パレオダイエットでは魚を積極的に摂取します。

魚介類は、エイコサペンタエン酸(EPA)やドコサヘキサエン酸(DHA)のようなω-3脂肪酸に富んでいます。

このω-3脂肪酸の摂取量の増加は満腹感を増加させることが報告されています(Parra D et al.2008)。

また、パレオダイエットでは高タンパクな食事になりますが、高タンパク質食は満腹感を得やすいということが報告されています(Poppitt et al. 1998)。

よってパレオダイエットの満腹感を得やすい食事によって、摂取するエネルギー量が減る可能性が考えられます。

 

 

 

■ 自由に食べれるなら簡単に続けられるってこと?

 

上述した、Mellberg et al.の研究(肥満者をPDグループとNNRグループに分け、行った実験)は、2年間の介入実験でした。

こういった、ヒトを対象とする実験では、人権を守るために被験者はいつでも実験からドロップアウトすることができようになっています。

つまり、きついダイエット法ほどドロップアウト率が高くなると考えられます。

 

このMellberg et al.の研究でのドロップアウト率ついて、PDグループは23%、NNRグループは37%となりました。PDグループはNNR(普通食)グループに比べて低くなっています。2年間の介入実験ということを考慮すると両者のドロップアウト率は低いでしょう。

このことからパレオダイエットは、継続しやすいダイエット法であると考えられます。続けやすい要因の一つとして「食事制限なし」という点が要因であるかもしれません。

 

 

もう一つの要因として、「短期間で効果が出る」ことが挙げられます。

パレオダイエットによって体質が改善した論文をまとめてみてみると、10日から5週間程度で効果がみられています(Frassetto et al.2009 , Osterdahl et al.2008 , Ryberg et al.2013)。
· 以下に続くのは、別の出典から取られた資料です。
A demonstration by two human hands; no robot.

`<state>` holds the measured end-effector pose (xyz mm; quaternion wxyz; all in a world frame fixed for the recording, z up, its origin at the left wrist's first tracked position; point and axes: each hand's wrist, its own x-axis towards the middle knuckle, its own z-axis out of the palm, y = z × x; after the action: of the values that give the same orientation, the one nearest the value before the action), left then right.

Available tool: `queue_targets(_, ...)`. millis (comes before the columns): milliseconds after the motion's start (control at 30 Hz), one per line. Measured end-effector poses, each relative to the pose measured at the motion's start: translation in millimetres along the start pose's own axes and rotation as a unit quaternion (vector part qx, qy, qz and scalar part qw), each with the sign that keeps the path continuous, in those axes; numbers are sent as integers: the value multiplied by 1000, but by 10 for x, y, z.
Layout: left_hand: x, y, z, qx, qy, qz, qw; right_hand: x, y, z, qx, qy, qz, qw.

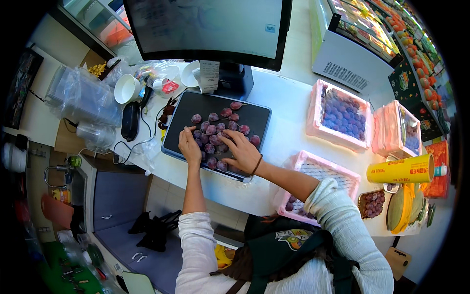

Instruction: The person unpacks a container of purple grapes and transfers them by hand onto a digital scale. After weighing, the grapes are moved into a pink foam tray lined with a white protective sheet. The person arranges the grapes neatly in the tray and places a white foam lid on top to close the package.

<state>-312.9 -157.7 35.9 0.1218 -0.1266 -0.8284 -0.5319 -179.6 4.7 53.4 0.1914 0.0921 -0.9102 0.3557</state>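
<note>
Dark red plums [210,129] lie loosely grouped on the black top of a weighing scale [176,121]. My left hand [190,145] rests at the left side of the group, its fingertips against the plums there. With fingers spread, my right hand [240,151] reaches over the right part of the group and touches plums; whether it grips one cannot be told. A few plums lie apart from the rest, towards the far edge. Right of the scale, a pink foam crate [352,176] with netting inside holds some plums at its near end, partly behind my right arm.
A monitor [209,29] stands beyond the scale. White bowls [127,89], cables and plastic containers [84,95] lie on the left. On the right are a pink crate of wrapped plums [341,115], a yellow film roll [400,169], a basket of plums [371,204] and a melon [402,207].
</note>
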Motion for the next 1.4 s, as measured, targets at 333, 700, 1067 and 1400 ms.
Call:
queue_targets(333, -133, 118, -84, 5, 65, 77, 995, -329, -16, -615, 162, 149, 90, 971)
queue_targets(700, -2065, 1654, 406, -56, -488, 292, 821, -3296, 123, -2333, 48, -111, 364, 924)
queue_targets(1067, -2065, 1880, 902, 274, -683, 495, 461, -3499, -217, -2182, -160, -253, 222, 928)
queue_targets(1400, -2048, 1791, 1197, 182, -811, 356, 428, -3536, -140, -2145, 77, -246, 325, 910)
すぐに効果が出やすいのでモチベーションを保ちやすいダイエット法と考えられます。

 

 

 

■ まとめ

 

パレオダイエットは肥満改善に効果的だと考えられます。 満腹感が得やすいということで、継続して行えそうです。

 

しかしながら、万人に当てはまるダイエット法は存在しません。 自分の体と相談しながら、少しずつ慎重に試していくことをお勧めします。

 

お役に立つことができましたでしょうか?

他の記事についても読んでいただけたら幸いです。

 

 

■ 参考

 

Frassetto LA, Schloetter M, Mietus-Synder M, Morris RC Jr., Sebastian A. Metabolic and physiologic improvements from consuming a paleolithic, hunter-gatherer type diet. Eur J Clin Nutr 2009;63:947–55.

 

Osterdahl M, Kocturk T, Koochek A, Wa ¨ndell PE. Effects of a shortterm intervention with a paleolithic diet in healthy volunteers. Eur J Clin Nutr 2008;62:682–5.

 

Ryberg M, Sandberg S, Mellberg C, Stegle O, Lindahl B, Larsson C, Hauksson J, Olsson T. A Palaeolithic-type diet causes strong tissuespecific effects on ectopic fat deposition in obese postmenopausal women. J Intern Med 2013;274:67–76.

 

Eric W Manheimer, Esther J van Zuuren, Zbys Fedorowicz, and Hanno Pijl. Paleolithic nutrition for metabolic syndrome: systematic review and meta-analysis. Am J Clin Nutr 2015;102:922–32 C

 

Mellberg, S Sandberg , M Ryberg , M Eriksson , S Brage , C Larsson , T Olsson and B Lindahl.Long-term effects of a Palaeolithic-type diet in obese postmenopausal women: a 2-year randomized trial. European Journal of Clinical Nutrition 2014;68, 350–357

 

Parra D, Ramel A, Bandarra N, Kiely M, Martinez JA, Thorsdottir I. A diet rich in long chain omega-3 fatty acids modulates satiety in overweight and obese volunteers during weight loss. Appetite 2008; 51: 676–680.

 

Poppitt, SD; Swann, DL; Murgatroyd, PR; et al. Effect of dietary manipulation on substrate flux and energy balance in obese women taking the appetite suppressant dexfenfluramine. AMERICAN JOURNAL OF CLINICAL NUTRITION.1998;68:1012-1021.